Выбрать главу

Я хорошо понимал, что для баронессы, привыкшей к комфорту, уже одно то, что, несмотря на опасность для жизни, она проделала весь этот переход от замка Гельф вместе с обозом боевого отряда, было настоящим подвигом. И я сознавал, что все это она сделала ради меня, преодолевая трудности пути единственно для того, чтобы находиться ближе ко мне. Но, теперь сложилась новая опасная ситуация, в которой лишь уверенность самой Иржины в том, что никакого заговора не существует, могла спасти ее от мести заговорщиков. В то же время, я не мог не осознавать, что эта самая ложь, к которой я был вынужден прибегнуть, ради того, чтобы успокоить эту женщину, влюбившуюся в меня и оказавшуюся верной монархисткой, волнующейся за судьбу своего императора, коробила меня изнутри, заставляя переступать через себя.
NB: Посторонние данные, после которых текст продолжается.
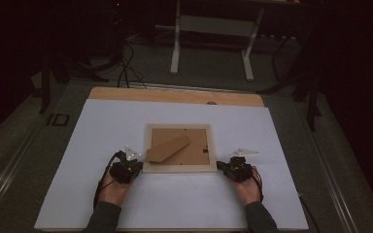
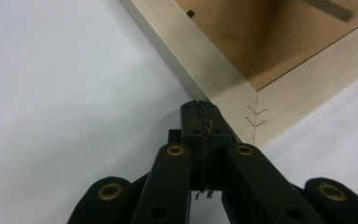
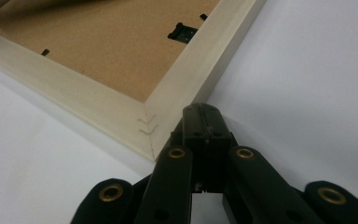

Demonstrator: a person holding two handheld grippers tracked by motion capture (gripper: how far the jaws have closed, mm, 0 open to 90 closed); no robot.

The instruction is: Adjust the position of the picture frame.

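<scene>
The picture frame (image 1: 178, 148) lies face down near the middle of the white worktop (image 1: 102, 131), its brown backing board (image 1: 194, 145) up and its fold-out stand (image 1: 168, 148) slanting across the back. The main risk, as I judge it, is a lopsided push: both tools are shut with nothing between their jaws and can only press on the wood, so if one side bears harder than the other the frame may swivel or skid over the smooth sheet. A tip could also slide off the mitred corner, ride up onto the moulding and scuff it, or tilt the frame. The left tool (image 1: 137, 166) sits at the near left corner; in the left gripper view its closed tip (image 2: 200, 119) touches or all but touches the outer edge just beside the stapled joint (image 2: 255, 116). The right tool (image 1: 222, 166) mirrors it at the near right corner, its closed tip (image 3: 204, 122) against the frame's side by the joint (image 3: 147, 125). Both hands rest low near the worktop's front edge, forearms coming in from the near side, tools angled inward.
</scene>
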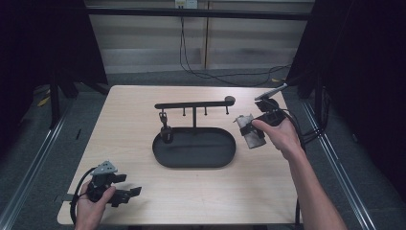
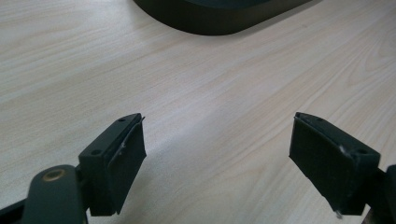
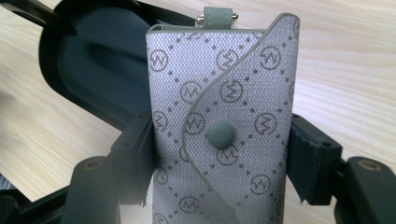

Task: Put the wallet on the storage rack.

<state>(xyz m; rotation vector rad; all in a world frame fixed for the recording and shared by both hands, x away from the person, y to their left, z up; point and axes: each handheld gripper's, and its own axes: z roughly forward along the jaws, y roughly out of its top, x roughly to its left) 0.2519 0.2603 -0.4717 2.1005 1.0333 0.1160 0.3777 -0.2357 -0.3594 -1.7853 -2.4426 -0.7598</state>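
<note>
R gripper (image 3: 219, 154) clamps grey key pouch (image 3: 224, 116), circled-M monogram print, just right of black oval tray (image 1: 194, 148). L gripper (image 2: 217, 158) jaws apart, nothing between, near table (image 1: 143, 201) front-left edge.

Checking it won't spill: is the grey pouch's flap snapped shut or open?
Shut: the pouch flap lies flat across the front, with its snap button pressed down.

right tongs (image 1: 253, 128) clamp grey pouch (image 1: 250, 132) beside tray (image 1: 194, 149) | left tongs (image 1: 135, 192) apart, low on counter (image 1: 134, 120)
</note>
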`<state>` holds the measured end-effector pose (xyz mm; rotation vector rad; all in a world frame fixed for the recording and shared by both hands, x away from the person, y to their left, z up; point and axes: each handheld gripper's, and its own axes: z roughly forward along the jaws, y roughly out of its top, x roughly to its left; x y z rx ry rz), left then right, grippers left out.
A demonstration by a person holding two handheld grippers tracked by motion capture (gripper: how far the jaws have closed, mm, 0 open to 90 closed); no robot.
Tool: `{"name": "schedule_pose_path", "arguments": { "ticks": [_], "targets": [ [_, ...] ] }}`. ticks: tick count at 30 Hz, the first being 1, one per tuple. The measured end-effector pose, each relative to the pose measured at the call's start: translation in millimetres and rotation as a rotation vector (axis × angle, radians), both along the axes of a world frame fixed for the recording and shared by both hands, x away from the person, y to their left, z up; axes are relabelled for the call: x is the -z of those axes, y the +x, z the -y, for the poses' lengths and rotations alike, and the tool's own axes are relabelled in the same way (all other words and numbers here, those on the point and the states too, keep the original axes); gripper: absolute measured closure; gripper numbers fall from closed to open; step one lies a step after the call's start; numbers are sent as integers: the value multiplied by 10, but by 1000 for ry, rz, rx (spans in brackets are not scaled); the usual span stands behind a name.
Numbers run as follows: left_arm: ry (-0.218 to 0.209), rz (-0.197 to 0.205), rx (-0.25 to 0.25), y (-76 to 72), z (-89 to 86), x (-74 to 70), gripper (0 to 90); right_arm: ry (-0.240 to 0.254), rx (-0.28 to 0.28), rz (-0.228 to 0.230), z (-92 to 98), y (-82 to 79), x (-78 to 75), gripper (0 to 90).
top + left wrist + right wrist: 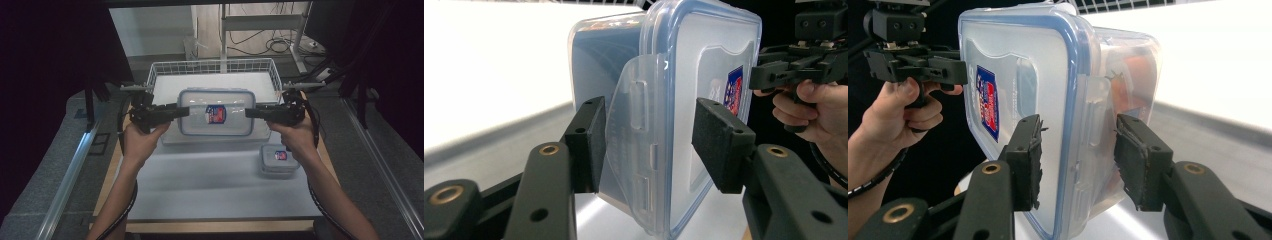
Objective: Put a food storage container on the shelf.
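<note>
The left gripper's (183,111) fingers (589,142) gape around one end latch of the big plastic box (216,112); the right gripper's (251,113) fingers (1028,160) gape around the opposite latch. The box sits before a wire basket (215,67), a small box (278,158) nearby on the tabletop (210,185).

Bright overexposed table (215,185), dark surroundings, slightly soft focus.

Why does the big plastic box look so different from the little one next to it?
The big box is much larger than the little box. The big box has a tool at each end, the left tool and right tool; nothing touches the little box. The big box sits farther away, by the wire basket. Both have clear lids with blue rims and a red-and-blue sticker.
</note>
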<state>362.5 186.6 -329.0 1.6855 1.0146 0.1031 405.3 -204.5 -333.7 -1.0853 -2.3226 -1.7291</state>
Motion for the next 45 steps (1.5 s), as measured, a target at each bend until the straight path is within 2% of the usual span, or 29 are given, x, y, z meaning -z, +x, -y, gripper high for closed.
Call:
{"name": "schedule_pose_path", "arguments": {
  "ticks": [7,8,9,13,14,18,22,24,31,35,45],
  "targets": [
    [-7,-14,-7,243,-27,-77,489,8,14,-18,-42,236,-82,543],
    [-13,-17,-10,293,-27,-83,489,8,33,-21,-57,330,-123,539],
    [-22,-24,-12,361,-28,-93,490,11,38,-20,-60,357,-136,539],
    [-36,-31,-16,460,-29,-125,489,18,59,-29,-62,488,-214,538],
    [-52,-34,-21,505,-35,-152,490,26,60,-34,-59,520,-230,538],
    [-49,-28,-28,567,-34,-231,491,42,67,-42,-61,602,-304,537],
    [-45,-48,-40,635,-29,-272,491,39,75,-50,-75,677,-341,532],
    [-47,-56,-45,670,-35,-265,491,41,79,-62,-86,730,-335,530],
    [-96,-86,-57,791,-82,-176,489,26,94,-76,-131,856,-359,527],
    [-114,-76,-73,833,-110,-147,486,25,100,-78,-167,911,-364,524],
    [-111,-67,-104,907,-121,-128,472,54,133,-77,-224,1025,-324,503]
  ]
}}
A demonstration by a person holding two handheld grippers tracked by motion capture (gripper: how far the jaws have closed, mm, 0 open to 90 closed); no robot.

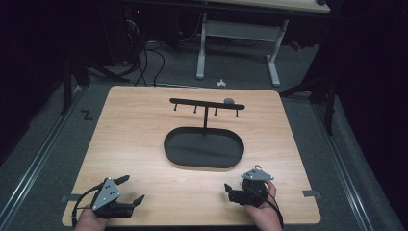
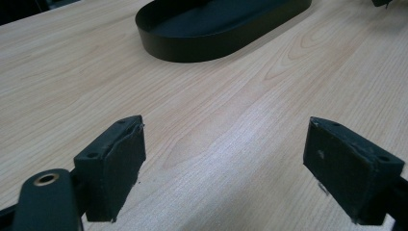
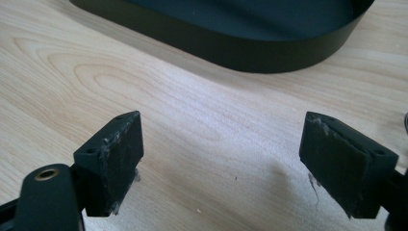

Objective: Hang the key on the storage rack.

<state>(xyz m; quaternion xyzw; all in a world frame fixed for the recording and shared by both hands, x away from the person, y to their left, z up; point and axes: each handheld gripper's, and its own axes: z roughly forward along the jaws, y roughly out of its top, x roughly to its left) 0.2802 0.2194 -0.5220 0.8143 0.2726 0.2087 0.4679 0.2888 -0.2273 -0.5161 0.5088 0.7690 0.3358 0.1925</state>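
Black two-jaw grippers at the near edge of a light wood table (image 1: 144,139), one per hand: left gripper (image 1: 134,191) and right gripper (image 1: 231,191), both with jaws spread wide and nothing between them. Probably a resting or starting step, nothing grasped yet; next move likely a reach forward toward the stand. Just beyond, mid-table: black oval tray (image 1: 204,148), shallow-walled, seemingly bare inside. Behind it, rising from its far rim, thin black T-shaped hook stand (image 1: 207,105), small grey object (image 1: 229,101) at the crossbar's right end, too small to identify.
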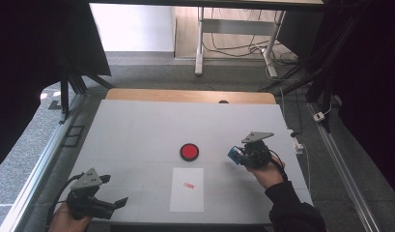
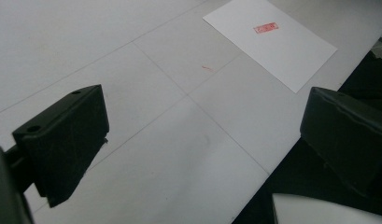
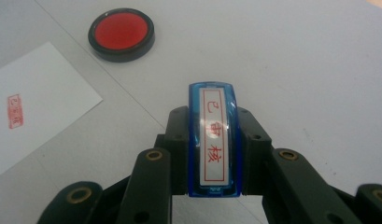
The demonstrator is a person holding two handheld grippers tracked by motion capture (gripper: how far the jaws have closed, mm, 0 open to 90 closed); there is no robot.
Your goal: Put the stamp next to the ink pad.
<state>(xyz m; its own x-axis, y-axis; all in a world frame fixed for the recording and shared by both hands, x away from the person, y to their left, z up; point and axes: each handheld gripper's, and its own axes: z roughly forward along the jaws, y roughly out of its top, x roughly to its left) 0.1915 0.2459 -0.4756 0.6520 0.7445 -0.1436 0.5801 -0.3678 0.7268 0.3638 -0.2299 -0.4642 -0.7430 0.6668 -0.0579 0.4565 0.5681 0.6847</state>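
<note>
In right gripper (image 3: pixel 212 154), blue stamp (image 3: pixel 212 140), clamped

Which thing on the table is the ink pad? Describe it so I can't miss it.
Start at the white paper on the table's near edge. Just beyond its far edge sits the ink pad: a round black dish with a bright red centre, the only round thing there.

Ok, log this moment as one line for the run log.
right gripper: shut on blue stamp, raised | left gripper: open, empty | red ink pad: open | paper: bears red imprint
</note>
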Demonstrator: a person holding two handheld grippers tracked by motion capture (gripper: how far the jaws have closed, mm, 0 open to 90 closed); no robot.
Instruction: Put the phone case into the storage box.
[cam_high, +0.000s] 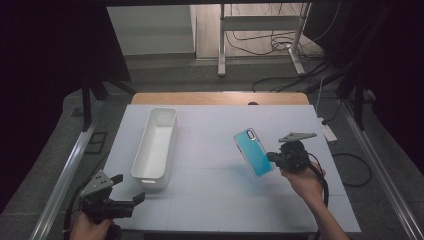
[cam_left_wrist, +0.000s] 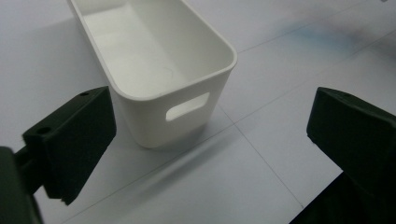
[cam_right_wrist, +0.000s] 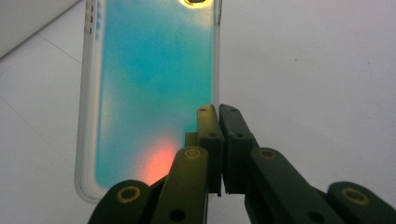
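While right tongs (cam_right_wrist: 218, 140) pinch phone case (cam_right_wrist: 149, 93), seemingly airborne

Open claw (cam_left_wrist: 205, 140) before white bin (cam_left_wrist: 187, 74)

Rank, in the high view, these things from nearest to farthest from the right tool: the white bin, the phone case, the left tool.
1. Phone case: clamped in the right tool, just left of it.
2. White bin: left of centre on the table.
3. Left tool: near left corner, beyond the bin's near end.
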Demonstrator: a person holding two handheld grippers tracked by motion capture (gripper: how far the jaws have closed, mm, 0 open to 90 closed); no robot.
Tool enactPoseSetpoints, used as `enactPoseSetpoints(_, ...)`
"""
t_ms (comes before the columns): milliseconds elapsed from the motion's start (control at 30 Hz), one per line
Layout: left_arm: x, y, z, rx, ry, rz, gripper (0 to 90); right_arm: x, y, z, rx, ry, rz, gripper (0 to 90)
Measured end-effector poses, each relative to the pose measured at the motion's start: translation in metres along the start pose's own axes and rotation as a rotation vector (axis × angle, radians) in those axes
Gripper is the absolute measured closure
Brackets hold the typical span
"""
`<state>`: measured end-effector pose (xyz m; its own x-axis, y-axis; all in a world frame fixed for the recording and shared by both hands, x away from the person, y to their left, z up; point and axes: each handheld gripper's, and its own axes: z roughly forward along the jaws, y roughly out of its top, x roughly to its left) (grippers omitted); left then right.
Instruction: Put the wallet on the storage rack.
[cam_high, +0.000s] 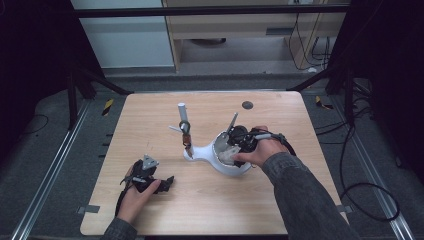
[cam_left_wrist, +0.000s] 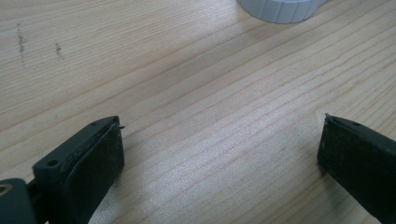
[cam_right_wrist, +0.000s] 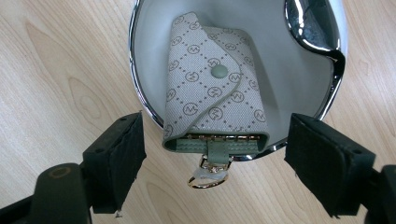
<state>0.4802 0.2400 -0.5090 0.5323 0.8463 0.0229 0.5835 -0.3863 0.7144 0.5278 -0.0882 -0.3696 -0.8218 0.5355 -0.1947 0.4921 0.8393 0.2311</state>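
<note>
While the right hand-held gripper (cam_right_wrist: 212, 158) hovers part-open over the white dish (cam_right_wrist: 299, 88), its jaws flanking but not touching the key case (cam_right_wrist: 212, 84) lying inside, the step looks like a grasp. Next it likely needs lowering and squeezing the case. The case is beige, monogrammed, snapped shut, with a gold ring.

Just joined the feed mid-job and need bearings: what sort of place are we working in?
Probably a lab or recording workstation rather than a home. A bare wooden table stands inside a dark metal frame, loose cables trail over grey carpet, and yellow-black hazard tape marks the floor.
</note>
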Motion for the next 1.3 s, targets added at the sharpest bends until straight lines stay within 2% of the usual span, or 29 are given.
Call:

Выйдя наружу из бывших покоев монастырского настоятеля, я напряженно продумывал собственную линию дальнейшего поведения. В сложившейся ситуации я собирался вести свою собственную игру. Притворившись, что поддержу этих двух заговорщиков, виконта и графа, я надеялся на то, что они помогут мне вскоре попасть в Россию. Ведь они были заинтересованы в моем посредничестве, мечтая наладить связи при дворе в Петербурге. Следовательно, они постараются отправить меня туда побыстрее. Признаться, мне уже сильно надоела эта тупая война, и очень хотелось, оказавшись дома, заняться, наконец-то, прогрессорством. Иначе, плохой из меня получится попаданец, если технический прогресс не продвину ради блага Отечества, как можно скорее!

Но, я понимал, что решился вести очень опасную игру, где каждый ход мог стать роковым. Притворившись, что поддерживаю виконта и графа, я надеялся, что они, увлеченные своими амбициями, не заметят, как я вынашиваю свои собственные планы. Они нуждались в моем посредничестве, чтобы наладить связи с вельможными особами в России, я же собирался использовать этот их план в своих интересах.

Хотя, в глубине души меня терзали сомнения. Что, если Свидетели Великой Моравии раскроют мои истинные намерения? И что будет, если Иржина случайно узнает правду, поняв, что я вру ей? Впрочем, обстоятельства и без того складывались весьма неожиданным и опасным образом. С одной стороны, у меня под командованием находились храбрые солдаты, с которыми я уже преодолел в этой реальности 1805 года многие трудности военного похода, несколько раз побеждая французов и захватив богатые трофеи. Но, с другой стороны, результатом похода стало и то, что мы попали в союзнические объятия австрийцев, от которых сразу сделалось душно и неуютно. Ведь австрийских солдат вокруг нас оказалось слишком уж много, а виконт, граф и барон проявили себя такими союзничками, с которыми, как говорится, и врагов не надо.

Во дворе монастыря я увидел графа Йозефа Бройнера-Энкровта, сидящего на коне в парадном полковничьем мундире. Заметив, что я смотрю на него, он крикнул издали:

— Залезайте в седло, князь, и проедемся по окрестностям!

Я приказал солдатам, стоящим рядом, и моего Черныша они привели очень быстро. Вскочив на своего черного коня, я догнал графа. И мы вместе выехали за пределы монастыря. Как только мы оказались вдали от солдат, граф спросил меня холодным тоном:

— Ну что, князь, как там баронесса? Удалось ли вам убедить эту любопытную женщину?

— Вполне, — кивнул я.

Граф взглянул на меня со своим хищным прищуром, проговорив:

— Если так, тогда, как я полагаю, вы уже сделали свой выбор?

— Сделал. И я постараюсь помочь вам, задействовав свои связи при дворе в Санкт-Петербурге. Вам только требуется обеспечить мое скорейшее возвращение в Россию, — сказал я.

Он посмотрел на меня с недоброй ухмылкой, проговорив:

— А вот этого, князь, я вам обещать не могу. По крайней мере, в нашем нынешнем положении. Прямо сейчас над нами сгущаются настолько грозные тучи, которые скоро разродятся такой грозой политических противоречий, что эта война, которую мы ведем с французами, покажется мирным временем. Потому что война, которая разразится за возрождение Великой Моравии, затмит для нас все войны с Наполеоном. Она проявит всю внутреннюю силу нашего народа, который устал веками жить под гнетом проклятых Габсбургов.

— Так вы, получается, еще и революционер? — пробормотал я.

— В какой-то степени это так, — кивнул граф.